Copy the data that follows exactly. Include no pictures.

● AVAILABLE DATA:
********
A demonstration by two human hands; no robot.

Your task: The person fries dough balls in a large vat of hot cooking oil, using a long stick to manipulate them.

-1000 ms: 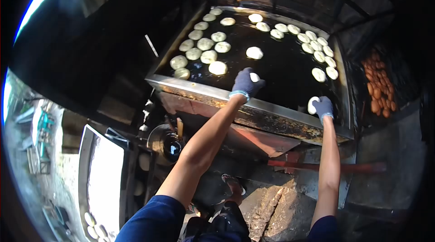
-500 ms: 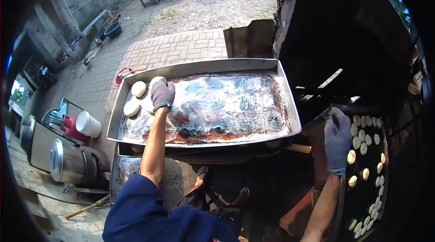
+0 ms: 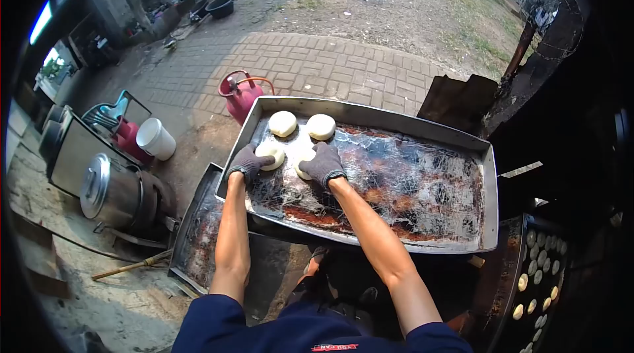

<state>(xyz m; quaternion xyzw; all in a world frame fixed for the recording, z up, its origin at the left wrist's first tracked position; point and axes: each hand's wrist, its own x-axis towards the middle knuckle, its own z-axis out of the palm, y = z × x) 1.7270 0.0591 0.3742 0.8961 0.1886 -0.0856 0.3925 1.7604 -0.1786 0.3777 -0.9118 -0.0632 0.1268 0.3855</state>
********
● YOUR RESPONSE:
A demonstration by two human hands; no robot.

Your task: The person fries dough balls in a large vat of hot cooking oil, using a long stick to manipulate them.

-1000 ms: 
-500 ms: 
+0 ms: 

<state>(xyz m; quaternion xyzw; all in a world frame fixed for the recording, z up, its origin at the left wrist's first tracked position; point and axes: each hand's wrist, its own x-axis towards the middle knuckle, its own z-axis out of the palm, y = z × x) 1.7270 0.0591 0.3742 0.8961 0.1886 -0.0856 0.3925 1.7604 -0.1786 0.3777 -0.9118 -0.0632 0.1268 0.3855</state>

The output contains the complete answer to the exercise.